Nous pouvons envisager la république sous deux rapports, et comme un état politique, et comme un état littéraire. Une science, pour mériter le nom d'utile, doit également contribuer au bonheur du premier et à l'embellissement du second; elle doit, pour le bonheur de la république politique, épurer, polir les mœurs, adoucir, rectifier les passions, unir, associer les esprits des citoyens; elle doit, pour la gloire de la république littéraire, enrichir, aider, embellir les arts savants: or, peut-on contester à l'harmonie ce double titre? Utile aux mœurs qu'elle purifie, utile à l'union des esprits, elle est conséquemment utile à la république politique; utile aux doctes arts qu'elle embellit, elle est utile conséquemment à la république littéraire.

Si le pouvoir des accords seul est si grand sur les cœurs, quelle puissance ne doivent point avoir sur les mœurs des préceptes embellis par ces mêmes accords, vivifiés par leur charme inexprimable? Car tel fut toujours, et tel doit être encore le but

de la sublime harmonie. Dans ses vrais caractères elle est une science instructive, mais plus enjouée que les autres sciences; elle est une philosophie aimable, mais plus précise, plus efficace, plus agissante que les autres philosophies; elle est une morale vertueuse, mais moins glacée, moins aride, moins pesante que celle des Zénon et des Chrysippe, mieux apprêtée, plus mesurée à nos faiblesses, plus appropriée au goût de l'humanité : ainsi le pensaient les premiers sages, les rois philosophes, et les premiers législateurs des monarchies antiques; ils avaient étudié l'homme, ils l'avaient vu dès-lors tel que nous le voyons encore aujourd'hui. L'esprit humain, né libre, et peutêtre rebelle, ne souffre des maîtres qu'à regret; impatient de tout joug, honteux d'avouer ses ténèbres, jaloux de son indépendance naturelle, surtout dans ses opinions, il ne se plie qu'avec peine aux préceptes d'autrui, il ne consent point volontiers qu'une autorité étrangère règne sur ses sentiments: dans quel dédale d'illusions et de prestiges ne va-t-il pas s'engager, s'il marche indéfendu, si la raison, telle qu'Ariane, ne lui offre le fil secourable? Que d'écueils, que de précipices entr'ouverts autour de lui vont l'engloutir s'il est

laissé à lui-même, s'il vogue sans pilote et sans boussole, sans phare et sans étoiles ! Il faut donc lui trouver un maître ingénieux, qui n'affecte point l'air de maître, qui n'en prenne jamais les tons altiers, qui, par des chemins détournés et couverts, vienne réformer ses idées sans révolter sa délicatesse; qui sache l'intéresser, lui présenter le devoir sous l'air du plaisir, le mener au vrai par des sentiers fleuris, et le tromper enfin au profit de sa raison. Telles étaient les vues politiques, les ressorts délicats et les égards ingénieux des sages dont j'ai parlé; or, ce Protée habile, ce maître aimable des mœurs, ils crurent l'avoir trouvé dans l'art chéri dont je vous offre l'image. Dès-lors les prêtresses de l'harmonie chantèrent, sur le ton majestueux du mode dorique, le culte des dieux, les nobles sentiments, le respect des lois, l'amour de la patrie, le mépris de la mort, et l'immortalité : ainsi la leçon passa dans les ames à la faveur de l'agrément; le plaisir de l'oreille devint le maître du cœur et de ses jeux; l'esprit remporta la connaissance du vrai et l'empreinte des vertus.

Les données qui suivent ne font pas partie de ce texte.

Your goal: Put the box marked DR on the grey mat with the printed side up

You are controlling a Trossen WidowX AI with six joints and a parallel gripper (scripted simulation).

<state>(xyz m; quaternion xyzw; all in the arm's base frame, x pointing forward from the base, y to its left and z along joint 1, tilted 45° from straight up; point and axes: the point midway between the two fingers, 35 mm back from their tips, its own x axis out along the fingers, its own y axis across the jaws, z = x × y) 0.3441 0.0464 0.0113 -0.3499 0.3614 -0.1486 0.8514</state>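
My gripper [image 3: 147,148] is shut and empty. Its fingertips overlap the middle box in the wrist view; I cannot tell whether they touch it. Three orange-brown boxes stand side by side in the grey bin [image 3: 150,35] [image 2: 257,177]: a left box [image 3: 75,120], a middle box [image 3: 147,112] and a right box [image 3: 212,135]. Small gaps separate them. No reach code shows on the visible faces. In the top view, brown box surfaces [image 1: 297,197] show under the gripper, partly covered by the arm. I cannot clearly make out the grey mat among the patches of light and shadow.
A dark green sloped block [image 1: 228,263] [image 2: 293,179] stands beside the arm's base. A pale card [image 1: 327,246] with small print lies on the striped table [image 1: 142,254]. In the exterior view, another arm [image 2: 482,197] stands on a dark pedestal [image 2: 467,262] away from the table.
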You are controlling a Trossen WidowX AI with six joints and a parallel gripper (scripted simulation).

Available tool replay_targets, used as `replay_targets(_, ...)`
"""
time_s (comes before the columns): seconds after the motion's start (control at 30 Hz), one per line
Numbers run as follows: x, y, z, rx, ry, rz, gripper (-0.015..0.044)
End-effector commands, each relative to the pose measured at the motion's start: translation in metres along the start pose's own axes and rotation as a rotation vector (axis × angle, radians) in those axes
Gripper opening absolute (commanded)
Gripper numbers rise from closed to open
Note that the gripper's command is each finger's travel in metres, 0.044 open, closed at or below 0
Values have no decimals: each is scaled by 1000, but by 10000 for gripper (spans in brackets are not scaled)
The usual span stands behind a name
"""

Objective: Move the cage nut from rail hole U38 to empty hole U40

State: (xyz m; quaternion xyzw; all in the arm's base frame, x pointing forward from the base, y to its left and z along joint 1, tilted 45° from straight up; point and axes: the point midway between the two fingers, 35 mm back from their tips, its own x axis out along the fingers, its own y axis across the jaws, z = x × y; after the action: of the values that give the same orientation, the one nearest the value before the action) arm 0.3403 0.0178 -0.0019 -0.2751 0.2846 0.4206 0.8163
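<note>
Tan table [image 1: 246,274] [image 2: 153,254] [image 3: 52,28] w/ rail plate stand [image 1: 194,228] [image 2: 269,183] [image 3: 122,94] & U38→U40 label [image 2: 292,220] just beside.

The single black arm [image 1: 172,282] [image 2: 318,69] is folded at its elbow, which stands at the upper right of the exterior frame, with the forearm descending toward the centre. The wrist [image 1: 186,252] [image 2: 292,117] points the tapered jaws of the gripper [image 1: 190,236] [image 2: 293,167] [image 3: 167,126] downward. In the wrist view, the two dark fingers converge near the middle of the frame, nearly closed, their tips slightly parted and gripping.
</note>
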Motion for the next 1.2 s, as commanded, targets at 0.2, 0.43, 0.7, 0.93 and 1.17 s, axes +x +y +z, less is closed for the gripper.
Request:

Ton but serait-il donc changé, héroïque harmonie? Pourquoi ne pourrais-tu plus sur les mœurs ce que tu pouvais autrefois sur elles? Mais ce doute

t'est injurieux; dans la licence même de nos jours, tu gardes encore tes droits souverains, tu viens répandre encore tes clartés, tu sais instruire et toucher ici tu célèbres les vertus tranquilles du citoyen; là, les vertus éclatantes du héros; ici tu chantes l'innocence couronnée; là, le crime foudroyé; ici tu viens réveiller l'oisive indolence des grands endormis sur les roses; jusque dans les bras de la molle volupté, tu viens leur apprendre des vérités qu'ils n'aiment point à lire; l'amour de tes agréments leur fait regagner ce que le dégoût de la lecture leur fait perdre d'instruction : ici tu attires l'impie dans les temples saints; oui, l'impie même; son oreille, fermée aux autres préceptes, peut encore s'ouvrir à tes sons pénétrants; là, tantôt par tes foudroyants accords troublant les airs effrayés, tu frappes, tu intimides, tu consternes le profanateur, tu lui peins un Dieu vivant, terrible, inévitable, qui descend la flamme à la main, porté sur les ailes des tempêtes, précédé des tonnerres exterminateurs, et suivi par l'ange de la mort. Dans les sons menaçants l'impie croit entendre la marche formidable de son juge, le bruit de son char de feu, la chute des torrents enflammés, l'horreur du noir abîme, l'ar

rêt irrévocable; tantôt, par des symphonies plus douces et plus consolantes, tu suspends son effroi, tu lui rends la confiance, tu lui peins dans un nuage de fleurs le Dieu de la clémence prêt à pardonner si l'impie sait gémir, et, la cendre sur la tête, éteindre dans ses larmes les feux de l'éternelle vengeance. En dis-je trop, messieurs? N'avez-vous pas souvent éprouvé vous-mêmes les grands sentiments que l'harmonie sait produire dans les sanctuaires, et ce pouvoir qu'elle a sur les esprits et sur les mœurs?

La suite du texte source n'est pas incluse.